Un segmento significativo del electorado mundial tiene una cita con las urnas para la renovación de gobiernos y parlamentos a nivel nacional en 2024. Desde luego, no todos esos países son democracias auténticas. Rusia, un claro ejemplo de lo que no es democracia.
En la simulación de “elecciones” rusas del fin de semana pasado —un periodo de votación de tres días, del viernes 15 al domingo 17 de marzo— no se puede decir que la ciudadanía pudiera realmente decidir entre distintas opciones y, especialmente, ninguna opositora que representara un cambio de rumbo para terminar con el régimen autoritario de Vladimir Putin, quien ha sido presidente o primer ministro de Rusia en prácticamente todo lo que va del presente siglo. Gracias a las modificaciones legales que impuso hace unos años, hoy, a sus 71, se pudo postular una vez más para un nuevo periodo de 6 años, con la posibilidad de volver a aspirar luego a otros 6, que culminaría en 2036, a la edad de 83.
Se trató, pues, más que de una elección libre, de una simulación plebiscitaria para reafirmar el respaldo popular del tirano ruso. Pero, a diferencia de las anteriores pantomimas de confirmación de su mandato, el actual proceso se llevó a cabo bajo dos circunstancias importantes: fueron los primeros “comicios” desde que ordenó la invasión a Ucrania, hace dos años, y se realizaron bajo la sombra de la sospechosa muerte —para la opinión pública, el asesinato a encargo—, apenas el mes pasado, del más importante líder opositor que, hasta ahora, había enfrentado al sátrapa Putin: Alexéi Navalny, preso político desde hacía tres años en una prisión siberiana, bajo durísimas condiciones que gradualmente deterioraron su estado de salud hasta llevarlo a la muerte (conociendo al régimen, no sería desproporcionado aventurar un nuevo envenenamiento que acelerara el fatídico desenlace).
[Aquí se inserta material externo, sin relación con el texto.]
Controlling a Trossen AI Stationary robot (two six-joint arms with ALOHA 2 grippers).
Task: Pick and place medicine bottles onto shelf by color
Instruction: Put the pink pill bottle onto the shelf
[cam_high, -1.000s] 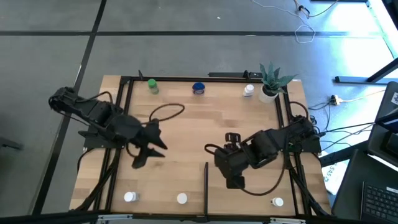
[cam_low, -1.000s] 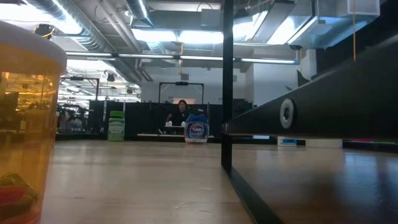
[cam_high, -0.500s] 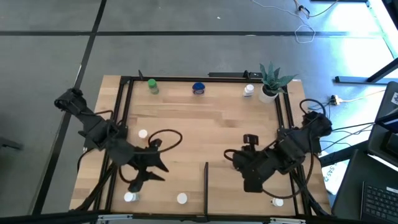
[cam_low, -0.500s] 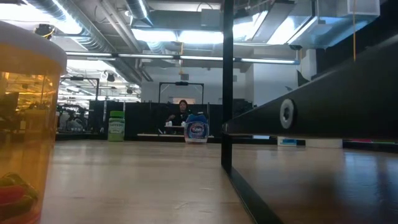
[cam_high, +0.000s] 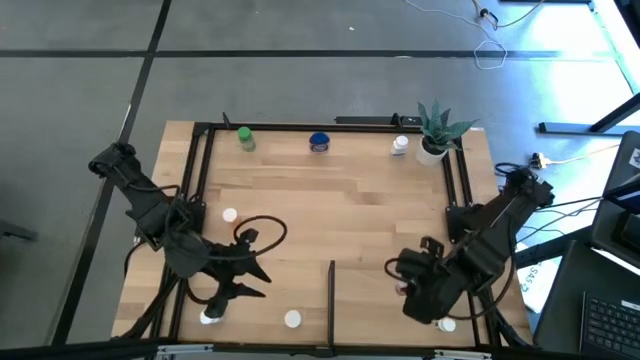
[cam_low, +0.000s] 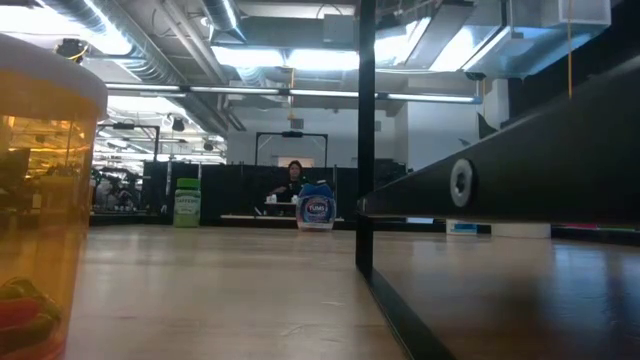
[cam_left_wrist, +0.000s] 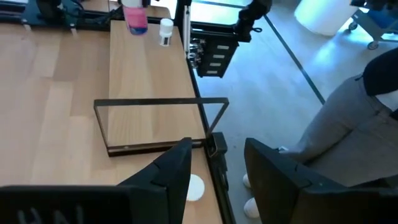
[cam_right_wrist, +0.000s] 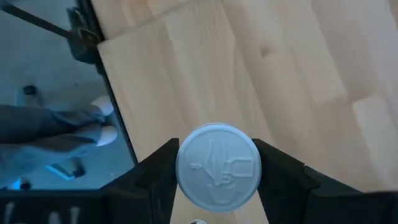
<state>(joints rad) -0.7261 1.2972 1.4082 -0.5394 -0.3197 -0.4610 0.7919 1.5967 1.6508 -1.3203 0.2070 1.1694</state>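
Right tool (cam_right_wrist: 216, 180) straddles upright white-capped bottle (cam_right_wrist: 217, 172), cap facing camera.

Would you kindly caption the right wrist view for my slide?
Right gripper fingers straddle a white-capped bottle standing on the wooden shelf.

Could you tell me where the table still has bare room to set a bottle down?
The widest bare patch is the middle planks, between the back row of green bottle, blue bottle and plant and the black divider bar. The front edge is crowded: left gripper and right gripper both hover over white-capped bottles there.
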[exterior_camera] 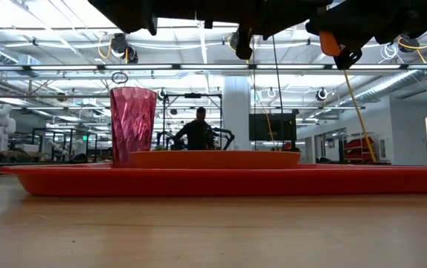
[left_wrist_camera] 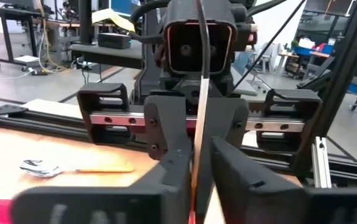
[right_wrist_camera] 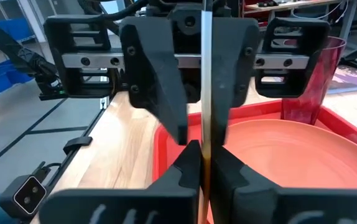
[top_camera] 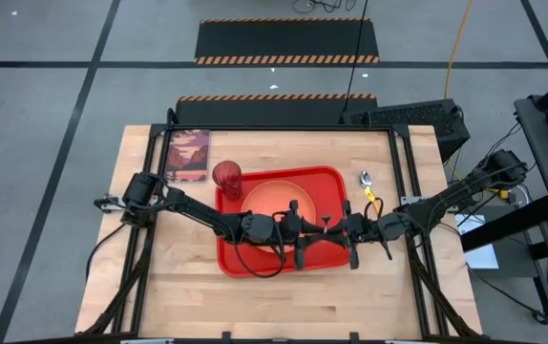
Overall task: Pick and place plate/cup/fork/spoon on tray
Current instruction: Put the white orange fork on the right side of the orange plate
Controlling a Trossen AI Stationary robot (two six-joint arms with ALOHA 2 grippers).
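Note:
The red tray (top_camera: 231, 260) lies mid-table. The orange plate (top_camera: 276, 196) lies flat on it, and the dark red cup (top_camera: 227, 176) stands upright at its far left corner. The spoon (top_camera: 367, 183) lies on the table just right of the tray. My left gripper (top_camera: 303, 229) and right gripper (top_camera: 348, 234) face each other above the tray's right part. The fork (left_wrist_camera: 198, 118) stands upright between them, silver end up and orange handle down. Both grippers are shut on it. My left gripper pinches the fork's orange handle part (left_wrist_camera: 194, 177) between its two fingers. It comes level from the table's left, with the fingers across the fork. The fork stands upright, clear of the tray. My right gripper pinches the fork's lower part (right_wrist_camera: 204, 155) between its two fingers. It comes level from the table's right, with the fingers across the fork. The silver upper part (right_wrist_camera: 206, 68) rises above the fingers.
A picture card (top_camera: 188, 155) lies at the table's far left, behind the cup. Black frame rails (top_camera: 403, 172) run along the table's sides. A person (exterior_camera: 199, 128) stands far behind the table. Bare wood lies near and left of the tray.

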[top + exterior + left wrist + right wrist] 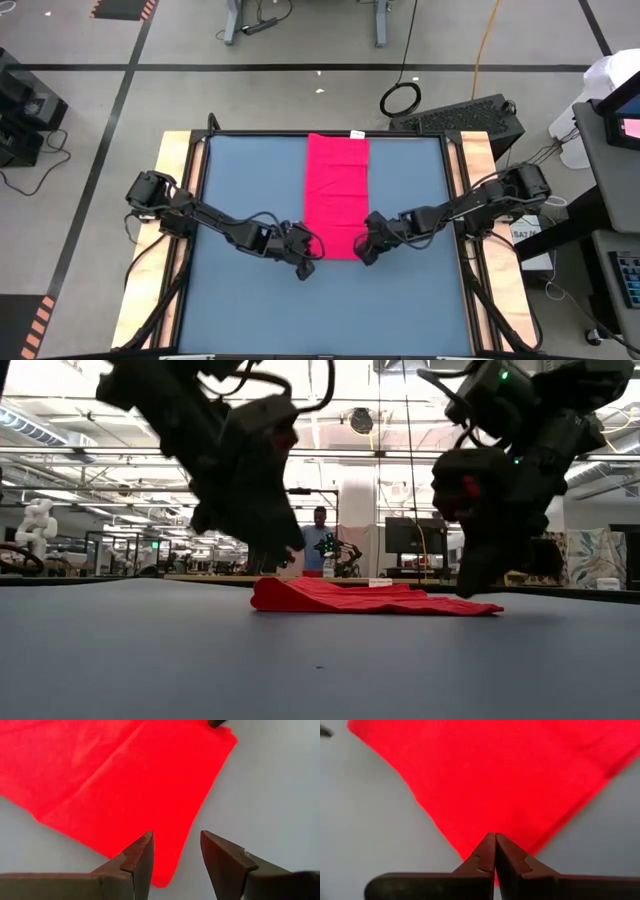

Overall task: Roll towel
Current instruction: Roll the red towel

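Observation:
The towel (337, 195) is a bright red strip lying flat on the blue tabletop (250, 200), running from the far edge toward the middle. A small white tag (357, 133) sits at its far end. My left gripper (177, 837) is open, and the towel's near left corner (165, 877) lies below the gap between its fingers. My right gripper (495, 836) is shut, and its tips slant down at the towel's near right corner (470, 847). In the low view both grippers (268, 565) (475, 588) stand at the ends of the towel's near edge (370, 600). My left gripper shows no contact with the towel: its fingers stand apart above the near left corner. My right gripper's shut fingertips (487, 845) lie over the towel's near right corner, coming from the near right and slanting down. Whether they touch or pinch the cloth, I cannot tell.
Bare blue tabletop spreads left and right of the towel and toward the near edge (320, 320). Wooden rails (180, 180) run along both sides of the table. A keyboard (470, 112) lies beyond the far right corner. A person (318, 530) stands far off in the room.

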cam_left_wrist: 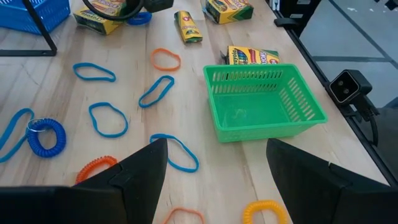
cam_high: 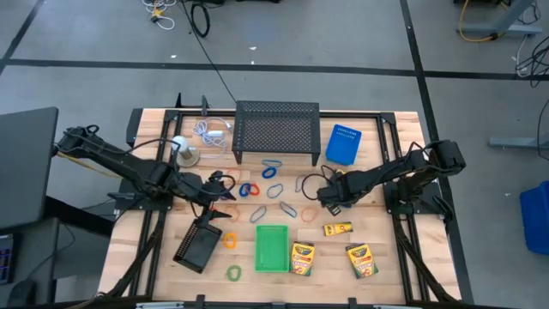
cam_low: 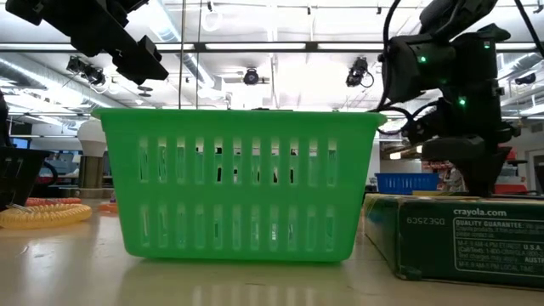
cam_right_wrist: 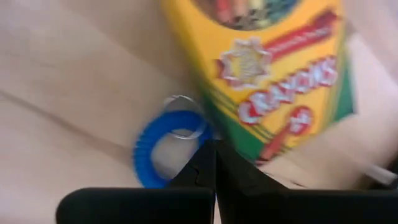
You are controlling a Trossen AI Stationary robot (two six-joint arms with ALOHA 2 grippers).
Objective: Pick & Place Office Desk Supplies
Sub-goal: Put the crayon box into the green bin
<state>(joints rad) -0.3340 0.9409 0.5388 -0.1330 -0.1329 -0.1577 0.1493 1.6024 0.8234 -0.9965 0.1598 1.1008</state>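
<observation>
Several yellow crayon boxes point(cam_high: 302, 257) point(cam_high: 361, 260) point(cam_high: 337, 228) lie flat near the green basket point(cam_high: 272, 247) at the table's near middle. Thin loops in blue point(cam_high: 273, 172), orange point(cam_high: 230, 240) and green point(cam_high: 233, 273) lie scattered on the wood. My right gripper point(cam_high: 324, 199) points steeply down, shut, its tips point(cam_right_wrist: 213, 152) between a blue coiled loop point(cam_right_wrist: 163, 146) and another crayon box point(cam_right_wrist: 273, 74). My left gripper point(cam_left_wrist: 216, 146) hangs open above the loops left of centre point(cam_high: 219, 189), with nothing between its fingers. My right gripper's shut fingertips point(cam_right_wrist: 208, 158) come from above at the spot where the blue coiled loop's edge point(cam_right_wrist: 198, 134) meets the crayon box's corner point(cam_right_wrist: 239, 140). Both lie flat on the table. Whether the tips touch either one, I cannot tell.
A black mesh shelf point(cam_high: 276, 130) and a blue box point(cam_high: 343, 144) stand at the far side, with a white coiled cable point(cam_high: 210, 130) and a white ball point(cam_high: 180, 148) at the far left. A black block point(cam_high: 199, 245) lies near left. Bare wood shows at the near right.
</observation>
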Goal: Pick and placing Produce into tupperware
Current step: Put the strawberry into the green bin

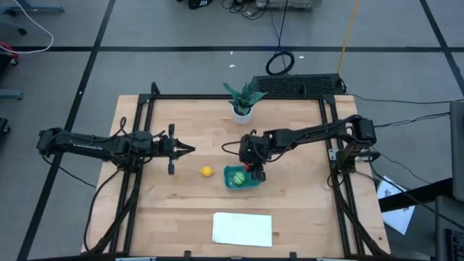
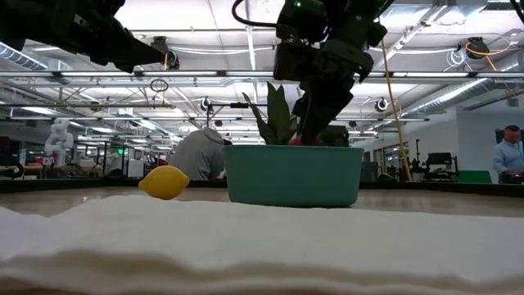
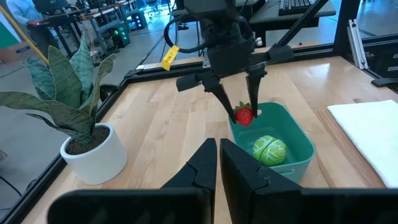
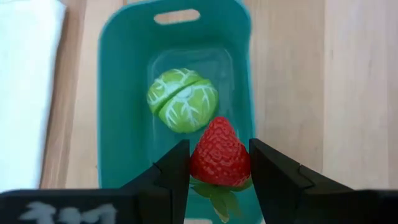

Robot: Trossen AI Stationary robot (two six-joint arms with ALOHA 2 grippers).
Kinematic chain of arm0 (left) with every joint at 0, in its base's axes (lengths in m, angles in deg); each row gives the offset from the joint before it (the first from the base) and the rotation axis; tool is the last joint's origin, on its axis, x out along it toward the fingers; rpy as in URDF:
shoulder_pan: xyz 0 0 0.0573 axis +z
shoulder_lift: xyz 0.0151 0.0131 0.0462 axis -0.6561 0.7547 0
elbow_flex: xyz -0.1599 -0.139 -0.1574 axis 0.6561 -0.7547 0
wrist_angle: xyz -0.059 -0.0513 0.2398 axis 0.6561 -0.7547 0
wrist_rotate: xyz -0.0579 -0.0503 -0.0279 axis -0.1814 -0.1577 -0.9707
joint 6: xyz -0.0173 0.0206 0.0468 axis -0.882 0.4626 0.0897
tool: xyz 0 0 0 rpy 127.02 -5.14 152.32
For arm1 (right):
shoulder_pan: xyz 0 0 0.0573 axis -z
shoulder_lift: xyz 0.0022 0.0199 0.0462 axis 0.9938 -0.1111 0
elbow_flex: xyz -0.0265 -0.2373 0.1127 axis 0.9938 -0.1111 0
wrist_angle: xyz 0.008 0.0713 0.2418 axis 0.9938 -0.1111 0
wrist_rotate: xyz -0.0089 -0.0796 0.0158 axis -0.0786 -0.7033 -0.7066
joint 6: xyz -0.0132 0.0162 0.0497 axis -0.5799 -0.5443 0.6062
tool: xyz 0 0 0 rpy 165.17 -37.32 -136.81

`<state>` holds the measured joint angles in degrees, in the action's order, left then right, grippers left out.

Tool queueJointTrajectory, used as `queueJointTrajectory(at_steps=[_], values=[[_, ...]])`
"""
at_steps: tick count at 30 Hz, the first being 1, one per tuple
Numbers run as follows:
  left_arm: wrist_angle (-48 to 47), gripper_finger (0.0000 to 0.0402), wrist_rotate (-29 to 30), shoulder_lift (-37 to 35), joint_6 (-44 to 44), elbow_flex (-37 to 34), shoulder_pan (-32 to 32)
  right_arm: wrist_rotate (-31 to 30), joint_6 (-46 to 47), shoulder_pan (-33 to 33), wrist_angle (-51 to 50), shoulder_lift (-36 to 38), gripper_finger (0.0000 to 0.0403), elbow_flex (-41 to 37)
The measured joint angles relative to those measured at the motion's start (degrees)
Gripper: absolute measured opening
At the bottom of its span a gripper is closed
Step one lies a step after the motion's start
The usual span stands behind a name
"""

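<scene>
The teal tupperware tub (image 1: 246, 185) sits mid-table with the green round piece (image 4: 182, 99) lying on its floor. My right gripper (image 4: 219, 147) hangs over the tub's end toward the table's right edge, shut on the red strawberry piece (image 3: 244, 116). The yellow lemon piece (image 1: 206, 171) rests on the wood to the left of the tub and shows beside it in the low view (image 2: 164, 182). My left gripper (image 1: 187, 150) hovers shut, left of the lemon and a little farther back, touching nothing. My right gripper pinches the strawberry by its two flanks (image 4: 200, 160) between the two fingers (image 3: 222, 99). It comes from above, pointing down. The piece is lifted clear, at about the tub's rim height over the inside, with its leafy end (image 4: 217, 198) up toward the wrist and its tip down.
A leafy plant in a white pot (image 1: 243, 101) stands at the table's far edge, behind the tub. A flat white sheet (image 1: 243, 228) lies near the front edge. Black frame rails (image 1: 330, 156) run along the table's sides. Bare wood lies between lemon and left arm.
</scene>
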<state>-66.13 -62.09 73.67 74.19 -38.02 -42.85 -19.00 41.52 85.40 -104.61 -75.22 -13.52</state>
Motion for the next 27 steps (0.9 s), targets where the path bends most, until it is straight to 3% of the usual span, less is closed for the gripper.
queueJointTrajectory(at_steps=[8,27], values=[[0.00,0.0026,0.01,0.00,0.00,0.00,0.00,0.08,-6.36,-1.69,-0.90,-1.09,0.0132,-0.07],[-0.02,0.0026,0.00,0.00,0.04,0.00,0.01,0.39,-7.11,-1.89,0.36,-4.57,0.0132,-0.05]])
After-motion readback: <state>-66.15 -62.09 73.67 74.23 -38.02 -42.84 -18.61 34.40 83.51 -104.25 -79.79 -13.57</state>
Los dos temas son cruciales en el actual contexto de la ópera bufa electoral rusa. Por un lado, con la injustificada invasión militar de Ucrania, Putin reactivó la fibra nacionalista que le genera un importante respaldo populista. Sin embargo, prometió una invasión breve y eficaz y, en los hechos, ha sido todo menos un día de campo. Las miles de bajas entre la población rusa, el exilio de quienes se negaron a apoyar su delirio militar, el repudio de Occidente y los cambios geopolíticos que llevaron a que países vecinos de Rusia se unan a la OTAN, son contundentes reveses que uno pensaría que influirían en el referendo electoral de Putin. En esa lógica, incorporar votos de habitantes de las regiones ucranianas ocupadas, resultó medular en su intento de consolidar la injustificable anexión de esos territorios.
La muerte de Navalny es igualmente crucial. Con él también murió la más firme tentativa opositora al régimen. Si bien Putin no era el candidato único en la boleta presidencial, los demás, con leves matices, eran corifeos que respaldan al tirano y su régimen. Y los únicos intentos genuinamente opositores, representados por Yekaterina Duntsova y Boris Nadezhdin, fueron descarrilados previamente por el órgano electoral ruso, fiel lacayo de Putin, para no generarle inconvenientes.
Rusia nunca ha sido una democracia. Una golondrina no hace verano y las bases para una transición —que dejó Mijail Gorbachov— tras el colapso de la Unión Soviética, fueron brutalmente destruidas desde que Putin fue colocado por Yeltsin al control de los destinos del Kremlin. Una lección sobre el valor del voto libre en elecciones democráticas en los países donde aún lo tenemos, mirando de reojo hacia el próximo 2 de junio.